Image Credit: Hannah Grace via Pixabay

To Write Is Human… To Edit Forever Is Me

Cover illustration by Juan Carlos Hernandez (C) 2023, 2024 ADG Books/Kindle Create

Hi, everyone.

One of the quirks of being both a writer and an editor is this: no matter how many times I revise my own books—whether I’m working or simply rereading for pleasure—I always manage to spot mistakes long after I thought the job was finished. It doesn’t matter if the project is a short story, a novelette, a novella, or a full-length novel. It doesn’t matter if it’s my first work of fiction or my third. I’ll go through draft after draft until I convince myself, Okay, everything’s fixed—the typos, the punctuation slips, the grammar stumbles, the accidental character-name swaps, all those mischievous publishing gremlins. Now I can finally read this like a regular person.

And inevitably, a stray typo or awkward phrase leaps off the page and reminds me why my red pen never truly retires.

Photo by Suzy Hazelwood on Pexels.com

Last night was no exception. While rereading Reunion: Coda, my editorial instincts kicked in yet again. In a key third-act scene, I describe Jim Garraty wearing a New York Yankees cap in one paragraph—only to switch it to a Star Wars cap in the next. A tiny continuity slip, the sort most readers would overlook or forgive, but still one of those little bloopers that somehow survives even the most obsessive read-throughs.

Sure, I could shrug it off. I’ve seen similar mistakes in books from major publishers, and none of my readers or reviewers have ever mentioned this one. But I was once a copy editor on the staff of a college newspaper—one of the best my journalism professor ever taught—and that instinct to fix things is hardwired. Once I spot a blooper, especially in a book I spent two years writing under some truly challenging circumstances, I can’t unsee it. And I certainly can’t let it stand. It’s my name on the byline, after all.

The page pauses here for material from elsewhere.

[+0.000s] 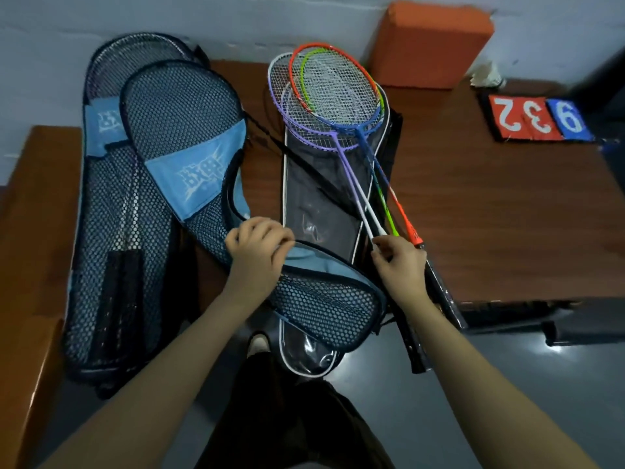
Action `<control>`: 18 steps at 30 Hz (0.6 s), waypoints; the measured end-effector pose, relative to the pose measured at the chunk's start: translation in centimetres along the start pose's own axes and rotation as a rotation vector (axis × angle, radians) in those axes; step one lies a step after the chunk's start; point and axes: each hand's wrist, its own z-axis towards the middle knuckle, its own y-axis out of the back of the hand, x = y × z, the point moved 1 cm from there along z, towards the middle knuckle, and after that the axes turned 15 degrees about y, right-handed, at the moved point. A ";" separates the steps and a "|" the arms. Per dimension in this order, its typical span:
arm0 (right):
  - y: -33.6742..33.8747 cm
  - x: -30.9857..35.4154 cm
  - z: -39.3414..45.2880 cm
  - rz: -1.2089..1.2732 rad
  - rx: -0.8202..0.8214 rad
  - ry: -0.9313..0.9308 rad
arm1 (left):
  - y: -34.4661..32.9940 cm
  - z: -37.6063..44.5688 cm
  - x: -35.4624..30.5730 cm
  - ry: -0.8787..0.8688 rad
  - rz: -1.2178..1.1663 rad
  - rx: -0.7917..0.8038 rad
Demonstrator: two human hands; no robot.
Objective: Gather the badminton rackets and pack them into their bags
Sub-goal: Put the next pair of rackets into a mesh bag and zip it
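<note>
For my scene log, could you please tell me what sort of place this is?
Probably a sports hall's side area or equipment corner: a flip scoreboard and shuttlecock sit on a wooden table, beside badminton rackets and mesh bags.

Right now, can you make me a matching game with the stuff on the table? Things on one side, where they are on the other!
Things:
1. orange cushion
2. number cards
3. mesh bag with rackets inside
4. colourful rackets

Places:
A. far left of the table
B. on the clear bag in the middle
C. against the back wall
D. right side of the table

Pairs: 1-C, 2-D, 3-A, 4-B
</note>
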 end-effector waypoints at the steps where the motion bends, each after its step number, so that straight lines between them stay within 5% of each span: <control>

So today’s assignment is clear: update all three formats of Reunion: Coda on Amazon’s Kindle Direct Publishing—first the Kindle edition, then the hardcover, and finally the paperback. It’s a time-consuming and sometimes exhausting process, but quality matters to me. My goal is always to give readers the best experience I can.

To those who own the print editions, I offer my sincere apologies for the oversight. I hope you’ll understand. After all, to write is human—but to edit is divine.